税金94億円投入、和歌山市ツタヤ図書館誘致メンバーに国交省関係者がずらり…必要性を無視

 和歌山市駅の再開発について、RIAがからんだ計画をさかのぼっていくと、12年の委託契約にたどりつく。

 それは、国土交通省系列の公益法人である「全国市街地再開発協会」に和歌山市が依頼した「平成24年度和歌山市まちなか再生計画策定業務(2030年和歌山構想)」である。

国の補助金を引き出すスキーム

“シャッター通り”と呼ばれる商店街が増え、年々深刻な問題になりつつある中心市街地の空洞化について、中長期的な将来を見据えた再生計画を立案する業務だ。これを起点として、12年以降、3度にわたって和歌山市は関連業務を同協会に委託している。

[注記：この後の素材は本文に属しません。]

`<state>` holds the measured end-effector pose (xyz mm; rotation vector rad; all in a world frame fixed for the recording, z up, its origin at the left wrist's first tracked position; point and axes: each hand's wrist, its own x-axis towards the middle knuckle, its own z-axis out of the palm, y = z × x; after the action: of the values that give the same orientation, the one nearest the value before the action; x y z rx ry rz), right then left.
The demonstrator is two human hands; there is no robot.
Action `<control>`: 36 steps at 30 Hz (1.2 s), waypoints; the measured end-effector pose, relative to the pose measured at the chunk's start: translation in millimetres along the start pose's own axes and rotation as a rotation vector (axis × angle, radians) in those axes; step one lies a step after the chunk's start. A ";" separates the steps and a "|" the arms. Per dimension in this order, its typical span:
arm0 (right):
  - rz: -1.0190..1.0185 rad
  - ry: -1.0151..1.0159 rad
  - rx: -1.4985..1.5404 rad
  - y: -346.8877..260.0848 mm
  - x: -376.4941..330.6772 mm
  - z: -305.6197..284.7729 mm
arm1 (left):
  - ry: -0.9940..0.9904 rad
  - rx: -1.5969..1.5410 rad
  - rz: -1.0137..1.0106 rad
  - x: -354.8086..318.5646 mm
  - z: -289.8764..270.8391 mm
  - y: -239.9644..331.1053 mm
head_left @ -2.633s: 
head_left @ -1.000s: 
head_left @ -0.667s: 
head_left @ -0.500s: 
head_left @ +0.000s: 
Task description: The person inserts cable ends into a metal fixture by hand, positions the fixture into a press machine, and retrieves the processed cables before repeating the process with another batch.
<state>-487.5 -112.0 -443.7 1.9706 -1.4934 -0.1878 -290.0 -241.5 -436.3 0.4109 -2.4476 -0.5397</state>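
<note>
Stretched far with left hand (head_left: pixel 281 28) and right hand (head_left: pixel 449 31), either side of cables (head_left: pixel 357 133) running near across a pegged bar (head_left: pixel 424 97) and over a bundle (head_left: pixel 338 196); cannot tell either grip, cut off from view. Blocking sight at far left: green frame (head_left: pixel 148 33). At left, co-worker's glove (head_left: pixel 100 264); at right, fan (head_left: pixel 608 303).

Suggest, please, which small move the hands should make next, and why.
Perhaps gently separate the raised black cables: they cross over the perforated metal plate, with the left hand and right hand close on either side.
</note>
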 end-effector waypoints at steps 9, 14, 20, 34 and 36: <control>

 その委託金額は3年間で合計2300万円(12年度1900万円、13年度300万円、14年度87万円)。「国交省唯一の再開発を手掛ける公益社団法人であり、他の民間企業には真似のできない特殊な技術や知識を有しているため」(和歌山市都市再生課)との理由で、指名競争入札はされず、同協会のみの随意契約だった。ところが、この実務にあたったのは、「和歌山市の実情に詳しい」として紹介を受けたRIAだった。

 和歌山市からすれば、国の補助金をうまく使って「まちなか再生」を進めていくには、国交省の指南を抜きにしては考えられなかったのだろう。

 再開発プロジェクトにかかわる人事面をみても、国交省の影響力は色濃く表れている。和歌山市駅前再開発の“源流”となった「2030わかやま構想」が策定されたのは13年3月のこと。それに先だって、13年1月から3回にわたって開催された地元の経営者や大学教授などの有識者6名で構成される「まちなか再生会議」の委員長には、和歌山県出身で元国交省事務次官の谷口博昭氏(当時の肩書は芝浦工業大学院教授)が就任している。